Tuesday, May 11, 2010

A vending machine made of win

Yep, that's bacon in there.

And various other forms of meat. But really, the bacon is the point.

Sunday, May 9, 2010

Saturday, May 8, 2010

Memoranda

To: Fellow neighbors on Wisteria Lane
From: Mild-Mannered Lady Who Does Her Best to Keep to Herself
Re: I have apparently found my breaking point

So, I don't say anything when your pot and/or cigarette smoke drifts over the fence and through my open windows. Or when you decide that the thing to do at 12:30 AM is to throw yourself, cannonball-style, into your pool, whooping when you hit the water. Or when your garage band practices and one of the guitarists (because you need more than one when all your "band" seems to play is the same section of Steely Dan over and over...) is flat, seriously flat -- to the point that I, a non-musician, cringe pretty regularly at the dissonance. It's all part of living in a community. Or something.

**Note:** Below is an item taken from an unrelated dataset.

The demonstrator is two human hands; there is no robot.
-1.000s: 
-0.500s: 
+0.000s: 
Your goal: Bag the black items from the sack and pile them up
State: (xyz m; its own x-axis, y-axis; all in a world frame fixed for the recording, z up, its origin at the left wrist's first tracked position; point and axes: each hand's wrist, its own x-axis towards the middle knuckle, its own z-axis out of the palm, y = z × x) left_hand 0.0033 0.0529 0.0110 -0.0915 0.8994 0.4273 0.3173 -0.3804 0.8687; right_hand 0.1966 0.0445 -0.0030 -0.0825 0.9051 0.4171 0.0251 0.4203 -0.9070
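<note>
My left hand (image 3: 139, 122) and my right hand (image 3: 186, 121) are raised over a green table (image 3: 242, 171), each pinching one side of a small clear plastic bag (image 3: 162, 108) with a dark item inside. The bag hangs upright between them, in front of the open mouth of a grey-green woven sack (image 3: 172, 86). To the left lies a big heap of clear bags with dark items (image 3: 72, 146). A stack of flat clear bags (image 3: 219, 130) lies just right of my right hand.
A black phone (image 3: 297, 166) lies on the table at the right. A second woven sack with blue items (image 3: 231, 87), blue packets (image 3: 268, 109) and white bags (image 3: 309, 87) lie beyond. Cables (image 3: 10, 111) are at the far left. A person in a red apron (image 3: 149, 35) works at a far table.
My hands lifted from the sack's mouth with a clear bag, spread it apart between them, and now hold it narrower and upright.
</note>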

But I am not kidding when I say this -- turn down the freaking Nickelback. I can't make you turn it off completely, I don't guess, and I can't blame you for wanting to blast music while you're composting your plants or cleaning your pool or whatever, but if you continue to bombard your general vicinity that faux rock music after the sun goes down, I guess we'll see what our little suburb's noise ordinances specify about appropriate times of day and decibel levels. Because aside from being clear about the depravity of my sin and my complete reliance on Christ to pay the price for it, I am also pretty clear about music. And Nickelback? No. Just -- no.


To: Boo
From: The Human You Barely Tolerate Who Feeds and Houses You
Re: It's me or the vet -- you make the call


Cat litter? In your eyes? Both of them at the same time? How did you do this? And why won't you let me get it all out so you can see and/or not get some sort of really gross infection?

And while we're at it -- stop growling at me. Honestly.


To: CNN
From: Frequent viewer
Re: All sizzle, no steak

Your new fangled high def studio makes me dizzy. It's oddly open and the camera crews following the "talent" around are really distracting and the new graphics packages often contain misspelled words or are incorrectly punctuated.

You've got too many things going on, and too few of them are news.